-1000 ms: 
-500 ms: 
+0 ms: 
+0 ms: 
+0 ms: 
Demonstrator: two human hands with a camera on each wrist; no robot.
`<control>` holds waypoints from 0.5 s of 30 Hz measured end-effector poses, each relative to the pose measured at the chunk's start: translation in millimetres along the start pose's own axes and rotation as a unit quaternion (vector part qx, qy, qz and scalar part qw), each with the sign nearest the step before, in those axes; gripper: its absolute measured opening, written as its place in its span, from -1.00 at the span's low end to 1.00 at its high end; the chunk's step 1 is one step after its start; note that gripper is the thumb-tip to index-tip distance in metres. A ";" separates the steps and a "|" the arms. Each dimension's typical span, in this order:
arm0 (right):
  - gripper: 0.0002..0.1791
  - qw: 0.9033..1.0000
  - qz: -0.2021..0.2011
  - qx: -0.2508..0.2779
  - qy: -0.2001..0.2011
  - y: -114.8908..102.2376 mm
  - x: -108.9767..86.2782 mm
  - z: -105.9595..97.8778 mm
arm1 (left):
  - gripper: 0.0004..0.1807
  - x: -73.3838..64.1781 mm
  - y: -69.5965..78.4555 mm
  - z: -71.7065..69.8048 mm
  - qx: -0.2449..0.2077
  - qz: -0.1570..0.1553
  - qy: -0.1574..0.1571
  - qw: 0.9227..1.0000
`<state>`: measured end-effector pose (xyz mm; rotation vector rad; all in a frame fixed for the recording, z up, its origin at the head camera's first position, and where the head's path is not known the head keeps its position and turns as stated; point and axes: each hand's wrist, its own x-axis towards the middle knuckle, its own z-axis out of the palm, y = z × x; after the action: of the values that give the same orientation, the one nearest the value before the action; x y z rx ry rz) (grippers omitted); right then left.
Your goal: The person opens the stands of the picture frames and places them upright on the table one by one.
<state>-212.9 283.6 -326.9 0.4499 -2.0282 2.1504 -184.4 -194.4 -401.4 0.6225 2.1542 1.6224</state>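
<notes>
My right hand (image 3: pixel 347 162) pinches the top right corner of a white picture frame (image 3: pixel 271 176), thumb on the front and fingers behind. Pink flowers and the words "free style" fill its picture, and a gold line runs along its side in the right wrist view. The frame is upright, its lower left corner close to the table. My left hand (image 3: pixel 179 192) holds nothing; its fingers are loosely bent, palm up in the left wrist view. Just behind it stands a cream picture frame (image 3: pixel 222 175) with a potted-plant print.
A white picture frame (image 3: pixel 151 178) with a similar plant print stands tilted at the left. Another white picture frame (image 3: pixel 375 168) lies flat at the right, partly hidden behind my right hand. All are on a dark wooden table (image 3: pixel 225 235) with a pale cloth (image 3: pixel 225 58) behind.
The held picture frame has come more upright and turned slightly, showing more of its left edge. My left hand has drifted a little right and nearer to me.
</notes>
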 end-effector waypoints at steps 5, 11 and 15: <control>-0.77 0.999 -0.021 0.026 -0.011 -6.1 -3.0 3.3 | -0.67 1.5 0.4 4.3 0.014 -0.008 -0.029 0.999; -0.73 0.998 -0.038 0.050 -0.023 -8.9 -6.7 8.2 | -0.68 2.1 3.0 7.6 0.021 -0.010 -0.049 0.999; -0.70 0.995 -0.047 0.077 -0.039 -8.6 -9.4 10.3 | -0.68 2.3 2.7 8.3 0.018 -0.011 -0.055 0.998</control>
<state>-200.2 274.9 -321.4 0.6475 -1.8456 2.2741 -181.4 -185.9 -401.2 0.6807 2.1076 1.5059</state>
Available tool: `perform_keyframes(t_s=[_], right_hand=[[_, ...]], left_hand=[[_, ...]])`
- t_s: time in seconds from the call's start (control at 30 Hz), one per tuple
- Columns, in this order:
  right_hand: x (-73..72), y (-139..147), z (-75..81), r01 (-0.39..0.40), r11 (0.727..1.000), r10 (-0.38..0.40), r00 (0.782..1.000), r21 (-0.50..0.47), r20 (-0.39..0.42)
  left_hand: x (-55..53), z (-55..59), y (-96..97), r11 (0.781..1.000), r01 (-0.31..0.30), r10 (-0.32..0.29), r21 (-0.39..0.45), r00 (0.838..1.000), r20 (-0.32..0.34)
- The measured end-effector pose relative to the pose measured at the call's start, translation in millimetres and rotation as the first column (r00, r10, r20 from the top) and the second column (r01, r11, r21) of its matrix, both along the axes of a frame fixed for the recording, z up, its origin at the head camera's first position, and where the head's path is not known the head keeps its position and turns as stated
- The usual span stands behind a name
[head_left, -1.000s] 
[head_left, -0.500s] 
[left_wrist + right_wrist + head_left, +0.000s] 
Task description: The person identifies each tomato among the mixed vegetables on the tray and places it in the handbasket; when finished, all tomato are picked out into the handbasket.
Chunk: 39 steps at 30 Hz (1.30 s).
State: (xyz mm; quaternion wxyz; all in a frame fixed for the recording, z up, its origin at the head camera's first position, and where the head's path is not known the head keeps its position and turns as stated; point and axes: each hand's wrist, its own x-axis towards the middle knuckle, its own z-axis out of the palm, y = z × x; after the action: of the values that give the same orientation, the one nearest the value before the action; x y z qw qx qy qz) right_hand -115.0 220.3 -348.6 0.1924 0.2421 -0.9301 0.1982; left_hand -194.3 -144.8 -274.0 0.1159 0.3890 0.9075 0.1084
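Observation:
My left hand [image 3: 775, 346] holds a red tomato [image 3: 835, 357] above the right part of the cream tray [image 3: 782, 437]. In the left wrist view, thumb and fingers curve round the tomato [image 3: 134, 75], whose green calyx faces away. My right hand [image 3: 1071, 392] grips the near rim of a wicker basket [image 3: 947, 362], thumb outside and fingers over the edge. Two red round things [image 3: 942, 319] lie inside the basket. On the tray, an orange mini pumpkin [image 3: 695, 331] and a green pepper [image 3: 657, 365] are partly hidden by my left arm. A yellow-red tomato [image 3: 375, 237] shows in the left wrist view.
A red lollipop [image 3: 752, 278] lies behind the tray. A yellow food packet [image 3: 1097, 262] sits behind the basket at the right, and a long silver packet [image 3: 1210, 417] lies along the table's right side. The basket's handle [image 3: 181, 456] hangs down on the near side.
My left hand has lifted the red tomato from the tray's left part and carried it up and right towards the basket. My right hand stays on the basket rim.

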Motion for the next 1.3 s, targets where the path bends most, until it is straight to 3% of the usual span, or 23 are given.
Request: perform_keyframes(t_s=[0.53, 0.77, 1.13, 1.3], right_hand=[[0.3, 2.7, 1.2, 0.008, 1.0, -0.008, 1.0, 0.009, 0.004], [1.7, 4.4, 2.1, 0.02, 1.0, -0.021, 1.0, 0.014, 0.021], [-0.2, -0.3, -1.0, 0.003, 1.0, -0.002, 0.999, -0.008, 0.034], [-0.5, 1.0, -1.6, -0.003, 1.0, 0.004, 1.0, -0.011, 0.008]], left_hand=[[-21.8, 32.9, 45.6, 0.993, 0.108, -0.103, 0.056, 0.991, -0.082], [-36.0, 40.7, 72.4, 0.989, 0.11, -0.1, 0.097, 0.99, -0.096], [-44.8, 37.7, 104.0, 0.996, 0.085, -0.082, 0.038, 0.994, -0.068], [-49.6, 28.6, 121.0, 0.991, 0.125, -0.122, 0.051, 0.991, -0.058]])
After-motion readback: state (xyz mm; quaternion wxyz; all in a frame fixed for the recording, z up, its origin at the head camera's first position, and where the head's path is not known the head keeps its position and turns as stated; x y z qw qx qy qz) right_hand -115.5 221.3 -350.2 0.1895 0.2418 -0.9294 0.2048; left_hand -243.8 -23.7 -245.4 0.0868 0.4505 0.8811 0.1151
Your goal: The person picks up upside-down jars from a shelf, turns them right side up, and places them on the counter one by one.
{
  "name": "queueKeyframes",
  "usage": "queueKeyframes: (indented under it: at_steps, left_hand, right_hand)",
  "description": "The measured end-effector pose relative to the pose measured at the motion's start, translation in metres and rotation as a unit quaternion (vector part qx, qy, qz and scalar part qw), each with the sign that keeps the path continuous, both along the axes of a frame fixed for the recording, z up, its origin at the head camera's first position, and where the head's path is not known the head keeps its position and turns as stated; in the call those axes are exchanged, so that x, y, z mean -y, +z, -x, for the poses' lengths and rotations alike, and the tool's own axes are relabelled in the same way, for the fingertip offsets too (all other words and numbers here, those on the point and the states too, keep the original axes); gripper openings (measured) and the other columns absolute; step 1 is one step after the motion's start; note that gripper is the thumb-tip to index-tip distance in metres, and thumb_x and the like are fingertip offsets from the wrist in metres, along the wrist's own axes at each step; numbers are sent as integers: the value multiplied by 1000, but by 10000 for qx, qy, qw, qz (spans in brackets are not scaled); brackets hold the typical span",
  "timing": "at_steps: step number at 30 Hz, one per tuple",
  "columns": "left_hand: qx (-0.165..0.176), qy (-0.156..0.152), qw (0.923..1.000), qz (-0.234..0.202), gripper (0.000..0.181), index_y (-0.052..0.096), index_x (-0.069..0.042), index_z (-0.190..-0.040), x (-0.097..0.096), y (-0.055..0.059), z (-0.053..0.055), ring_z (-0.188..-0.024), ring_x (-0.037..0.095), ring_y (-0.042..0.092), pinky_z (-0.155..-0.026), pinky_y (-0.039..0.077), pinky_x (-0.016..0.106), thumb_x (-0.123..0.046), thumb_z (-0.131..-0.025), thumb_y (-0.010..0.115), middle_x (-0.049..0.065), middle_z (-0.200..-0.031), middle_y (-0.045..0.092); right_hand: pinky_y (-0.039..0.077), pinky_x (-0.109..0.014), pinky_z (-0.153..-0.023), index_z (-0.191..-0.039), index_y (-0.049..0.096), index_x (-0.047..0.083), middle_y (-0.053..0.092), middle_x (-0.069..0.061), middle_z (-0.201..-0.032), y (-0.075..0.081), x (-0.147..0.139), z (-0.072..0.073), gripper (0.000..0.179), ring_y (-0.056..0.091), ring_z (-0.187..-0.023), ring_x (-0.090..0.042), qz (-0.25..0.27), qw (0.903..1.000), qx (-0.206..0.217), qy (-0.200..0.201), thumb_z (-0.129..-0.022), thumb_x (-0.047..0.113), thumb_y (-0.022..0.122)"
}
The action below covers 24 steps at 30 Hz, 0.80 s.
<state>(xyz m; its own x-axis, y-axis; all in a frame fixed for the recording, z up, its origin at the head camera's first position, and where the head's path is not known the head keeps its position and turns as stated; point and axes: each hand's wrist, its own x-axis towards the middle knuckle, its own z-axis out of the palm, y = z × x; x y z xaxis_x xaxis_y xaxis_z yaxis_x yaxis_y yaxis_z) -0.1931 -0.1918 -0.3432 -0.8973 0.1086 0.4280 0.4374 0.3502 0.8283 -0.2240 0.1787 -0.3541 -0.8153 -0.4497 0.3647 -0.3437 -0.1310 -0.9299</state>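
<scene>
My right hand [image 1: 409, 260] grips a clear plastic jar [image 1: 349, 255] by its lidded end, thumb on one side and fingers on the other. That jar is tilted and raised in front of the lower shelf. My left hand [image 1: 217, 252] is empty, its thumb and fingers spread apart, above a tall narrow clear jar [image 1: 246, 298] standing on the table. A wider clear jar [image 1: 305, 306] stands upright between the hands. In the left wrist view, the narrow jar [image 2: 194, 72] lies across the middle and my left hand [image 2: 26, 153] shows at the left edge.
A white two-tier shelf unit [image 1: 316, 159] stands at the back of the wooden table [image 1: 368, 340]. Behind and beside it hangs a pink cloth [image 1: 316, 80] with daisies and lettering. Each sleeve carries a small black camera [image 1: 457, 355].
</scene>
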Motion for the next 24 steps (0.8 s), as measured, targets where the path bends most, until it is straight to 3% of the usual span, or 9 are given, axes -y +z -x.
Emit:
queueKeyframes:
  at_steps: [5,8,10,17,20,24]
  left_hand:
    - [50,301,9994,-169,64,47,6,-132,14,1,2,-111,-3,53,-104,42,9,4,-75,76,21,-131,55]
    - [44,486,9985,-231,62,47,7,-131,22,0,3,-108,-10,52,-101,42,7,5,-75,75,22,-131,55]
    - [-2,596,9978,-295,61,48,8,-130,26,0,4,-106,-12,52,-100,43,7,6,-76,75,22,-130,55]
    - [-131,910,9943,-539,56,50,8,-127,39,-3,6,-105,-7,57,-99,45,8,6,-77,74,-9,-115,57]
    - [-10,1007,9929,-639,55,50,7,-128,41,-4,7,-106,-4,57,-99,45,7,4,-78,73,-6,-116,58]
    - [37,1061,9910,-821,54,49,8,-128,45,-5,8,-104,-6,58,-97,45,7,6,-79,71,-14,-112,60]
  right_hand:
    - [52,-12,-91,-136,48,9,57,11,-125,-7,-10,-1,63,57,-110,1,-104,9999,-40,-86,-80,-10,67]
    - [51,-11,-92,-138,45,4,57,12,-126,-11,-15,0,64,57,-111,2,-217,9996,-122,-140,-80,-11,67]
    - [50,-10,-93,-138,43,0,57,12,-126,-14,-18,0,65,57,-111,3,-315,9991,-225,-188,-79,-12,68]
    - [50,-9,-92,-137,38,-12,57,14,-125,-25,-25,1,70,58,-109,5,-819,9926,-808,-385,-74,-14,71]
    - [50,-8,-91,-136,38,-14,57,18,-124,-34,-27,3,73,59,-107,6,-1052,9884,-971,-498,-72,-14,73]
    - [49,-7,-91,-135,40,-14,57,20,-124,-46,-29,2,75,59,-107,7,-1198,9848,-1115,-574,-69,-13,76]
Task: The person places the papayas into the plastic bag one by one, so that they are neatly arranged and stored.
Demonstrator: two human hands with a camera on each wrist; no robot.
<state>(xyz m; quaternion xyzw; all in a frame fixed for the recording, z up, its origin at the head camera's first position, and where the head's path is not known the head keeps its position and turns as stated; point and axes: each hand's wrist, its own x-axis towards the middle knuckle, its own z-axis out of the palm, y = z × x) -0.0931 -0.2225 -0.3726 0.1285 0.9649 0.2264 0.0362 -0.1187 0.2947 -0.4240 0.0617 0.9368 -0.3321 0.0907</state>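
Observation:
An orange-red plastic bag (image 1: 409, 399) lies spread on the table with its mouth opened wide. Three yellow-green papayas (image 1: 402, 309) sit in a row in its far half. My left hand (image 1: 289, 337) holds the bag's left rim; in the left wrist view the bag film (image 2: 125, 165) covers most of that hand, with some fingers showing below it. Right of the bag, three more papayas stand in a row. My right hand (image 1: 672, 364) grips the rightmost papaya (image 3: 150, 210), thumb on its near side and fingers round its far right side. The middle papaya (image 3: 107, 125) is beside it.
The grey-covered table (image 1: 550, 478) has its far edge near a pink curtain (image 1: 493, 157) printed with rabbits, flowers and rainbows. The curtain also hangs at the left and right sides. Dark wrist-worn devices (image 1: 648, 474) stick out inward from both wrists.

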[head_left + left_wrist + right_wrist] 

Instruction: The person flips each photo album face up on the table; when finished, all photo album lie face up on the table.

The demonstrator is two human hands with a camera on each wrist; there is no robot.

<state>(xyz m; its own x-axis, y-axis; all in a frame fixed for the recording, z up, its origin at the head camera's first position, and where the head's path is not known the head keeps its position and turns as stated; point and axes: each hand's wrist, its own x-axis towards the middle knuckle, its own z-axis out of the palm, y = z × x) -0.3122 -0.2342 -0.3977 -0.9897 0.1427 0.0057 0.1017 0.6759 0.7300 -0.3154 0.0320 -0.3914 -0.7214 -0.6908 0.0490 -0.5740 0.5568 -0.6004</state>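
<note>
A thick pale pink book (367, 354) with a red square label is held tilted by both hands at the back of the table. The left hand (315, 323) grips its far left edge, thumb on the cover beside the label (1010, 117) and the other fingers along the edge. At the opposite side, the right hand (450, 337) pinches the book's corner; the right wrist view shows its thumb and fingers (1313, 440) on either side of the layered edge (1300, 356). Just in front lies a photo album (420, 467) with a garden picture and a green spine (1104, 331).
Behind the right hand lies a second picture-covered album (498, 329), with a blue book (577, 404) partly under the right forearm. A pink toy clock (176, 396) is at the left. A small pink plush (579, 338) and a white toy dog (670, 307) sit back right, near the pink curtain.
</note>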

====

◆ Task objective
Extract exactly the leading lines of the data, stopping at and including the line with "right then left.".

◆ Final answer
-1000 ms: 
-500 ms: 
+0 ms: 
+0 ms: 
+0 ms: 
Demonstrator: two human hands with a camera on each wrist; no robot.
`<control>` holds waypoints from 0.5 s of 30 Hz measured end-effector poses, each relative to the pose measured at the chunk's start: translation in millimetres along the start pose's own axes and rotation as a unit quaternion (vector part qx, qy, qz and scalar part qw), each with the sign nearest the step before, in those axes; gripper: its absolute measured opening, written as its place in its span, from -1.00 at the span's low end to 1.00 at its high end; the chunk's step 1 is one step after its start; note that gripper is the thumb-tip to index-tip distance in metres. A ";" separates the steps and a "|" the arms. Each dimension's typical span, in this order:
arm0 (right):
  - gripper: 0.0002..0.1791
  - qw: 0.9033..1.0000
  - qz: -0.2021..0.2011
  - qx: -0.2508..0.2779
  - qy: -0.2001..0.2011
  - y: -114.8908..102.2376 mm
  - x: -108.9767..86.2782 mm
  - z: -105.9595..97.8778 mm
arm1 (left):
  - gripper: 0.0004..0.1807
  - x: -73.3838..64.1781 mm
  - y: -69.5965..78.4555 mm
  - z: -71.7065..69.8048 mm
  - qx: -0.2449..0.2077
  - qz: -0.1570..0.1553
  - qy: -0.1574..0.1571
  - qw: 0.9227..1.0000
`<state>`: measured end-effector pose (xyz mm; rotation vector rad; all in a frame fixed for the recording, z up, its origin at the head camera's first position, and where the head's path is not known the head keeps its position and turns as stated; point and axes: each hand's wrist, its own x-axis towards the middle knuckle, its own z-axis out of the palm, y = z × x; after the action: of the values that give the same orientation, the one nearest the value before the action; x y z rx ry rz) (grippers omitted); right then left.

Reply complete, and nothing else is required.